When the Wojtaszeks moved back to the North Country, they realized there was no perinatal hospice to provide families dealing with pregnancy or infant loss with support.

“There’s nothing here supporting these families,” Wojtaszek said. “When we were in Kansas City, we had all of this help and information laid out for us. We had people supporting us. Since we were falling apart, there were people there to hold us up. By being part of the (Alexandra’s House) group, and using the group as a healing center, it started to lessen my hurt. The more I talked about Grace and made her real in my life, the more she was still real, and the more I felt like she was still part of us. I want people here to have that support and that experience.”

Healing Grace Perinatal Hospice was born.

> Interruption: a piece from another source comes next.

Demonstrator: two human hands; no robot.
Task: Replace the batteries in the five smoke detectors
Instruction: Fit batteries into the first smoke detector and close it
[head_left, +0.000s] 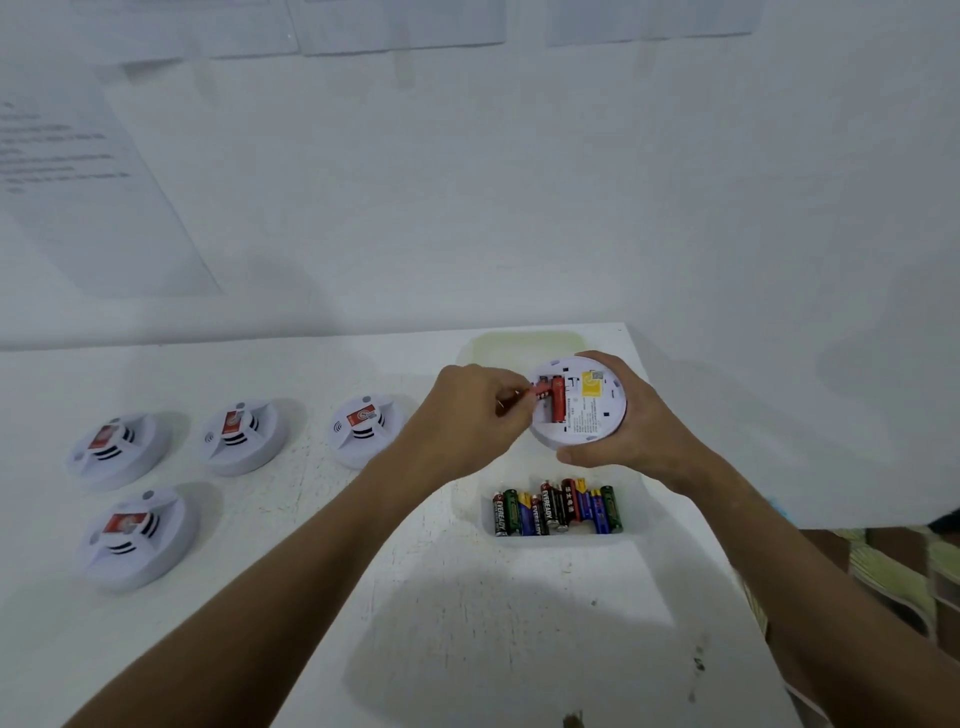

“I worked with a business coach, and things started to progress,” Wojtaszek said. “I got a lawyer, and the lawyer did all the required paperwork free of charge. I’m working toward my dream of honoring my daughter with a perinatal hospice here.”

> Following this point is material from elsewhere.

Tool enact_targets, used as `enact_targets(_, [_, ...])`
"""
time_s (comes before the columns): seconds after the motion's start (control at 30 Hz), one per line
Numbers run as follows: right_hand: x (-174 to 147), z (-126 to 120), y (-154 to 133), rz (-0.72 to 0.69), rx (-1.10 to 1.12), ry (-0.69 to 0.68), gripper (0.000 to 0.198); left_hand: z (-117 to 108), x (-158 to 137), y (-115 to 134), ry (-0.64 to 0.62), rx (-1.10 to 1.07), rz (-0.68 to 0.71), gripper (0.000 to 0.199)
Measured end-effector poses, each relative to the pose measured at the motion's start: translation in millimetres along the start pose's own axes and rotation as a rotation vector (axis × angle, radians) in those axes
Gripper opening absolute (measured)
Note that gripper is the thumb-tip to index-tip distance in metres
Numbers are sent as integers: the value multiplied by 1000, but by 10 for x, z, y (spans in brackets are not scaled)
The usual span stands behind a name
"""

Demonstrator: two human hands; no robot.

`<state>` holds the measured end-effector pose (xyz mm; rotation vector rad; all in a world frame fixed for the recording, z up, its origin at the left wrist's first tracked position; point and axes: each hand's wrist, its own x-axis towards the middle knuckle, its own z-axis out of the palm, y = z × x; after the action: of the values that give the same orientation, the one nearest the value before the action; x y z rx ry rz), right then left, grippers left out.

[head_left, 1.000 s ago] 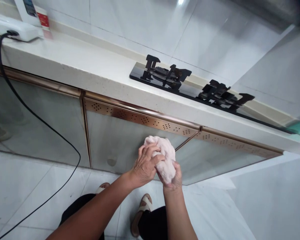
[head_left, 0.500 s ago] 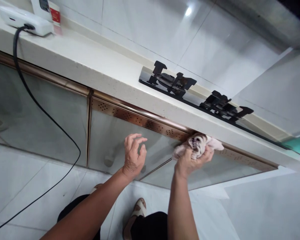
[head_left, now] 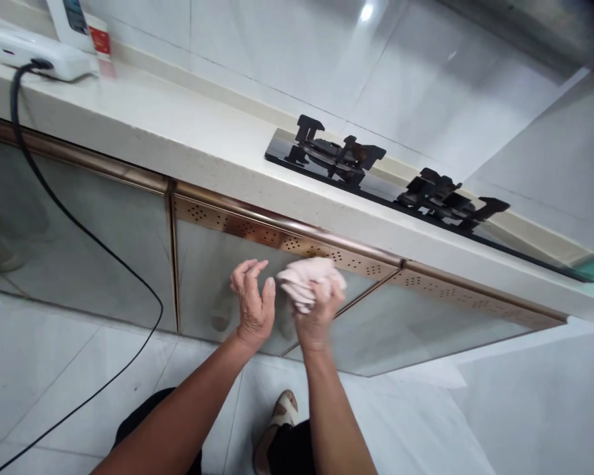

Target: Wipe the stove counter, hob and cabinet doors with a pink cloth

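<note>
A bunched pale pink cloth [head_left: 309, 274] is gripped in my right hand [head_left: 321, 316], in front of the middle cabinet door [head_left: 202, 264], just below its perforated copper-coloured strip [head_left: 257, 231]. Whether the cloth touches the door I cannot tell. My left hand [head_left: 253, 303] is held up just left of the cloth, fingers loosely curled and apart, with nothing in it. The copper-coloured rail [head_left: 297, 225] runs above both hands, under the counter's edge.
On the pale counter [head_left: 143, 99] sits a gas stove [head_left: 376, 181] with black pan supports. At the left are a white device [head_left: 44, 56] and a red and white box [head_left: 99, 39]. A black cable [head_left: 94, 241] hangs across the cabinet front to the tiled floor [head_left: 54, 356].
My right hand has moved left with the cloth, away from the rail near the door joint, and is now close to my left hand. My left hand stays empty. The view has shifted slightly.
</note>
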<state>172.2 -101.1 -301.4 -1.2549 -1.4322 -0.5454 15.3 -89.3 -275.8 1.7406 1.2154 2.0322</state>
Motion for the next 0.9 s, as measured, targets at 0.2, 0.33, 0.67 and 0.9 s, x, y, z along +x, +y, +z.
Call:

Wojtaszek, the organization’s executive director, is working with other volunteers who form the board of directors for Healing Grace. The board includes Physical Therapist Kathryn LaValley, Physician Assistant Megan Baker, Keith Wojtaszek, Lisa Wells, Father Christopher J. Looby, Dr. Anthony Garami, a pediatrician, and Dr. Ariel Goodman, a professor of counseling at SUNY Plattsburgh.

“We hope to by operational by the new year,” said Wojtaszek. “Funding is a huge issue right now. And we’re working on developing what services we’re going to provide starting out. We’re developing a website – a place where people can contact us and refer families. We’re going to start with peer support groups. Working with Dr. Goodman, we’re hoping to eventually have clinical support groups and hopefully a psychologist on staff.”

Healing Grace is working with the local medical community to create a peer support system that could support families experiencing miscarriage or infant loss.

“We’re hopefully going to get therapists that are trained in this specific area,” Wojtaszek said. “Long-term, we’d like to have a retreat center in the Adirondacks where we can create a network of families to support one another, commiserate and talk.”

Wojtaszek said the organization would like to help families both immediate after a loss and those who suffered a loss years ago but still want support.

“We want to reach out to anyone and everyone who’s experienced a loss,” she said. “We want to provide help and support. We’re hoping to extend as far away as Watertown and Burlington. There’s nothing else in the area offering this type of support.”

Wojtaszek and her husband, Keith, now have two daughters, Julia and Anasthesia, in addition to Grace.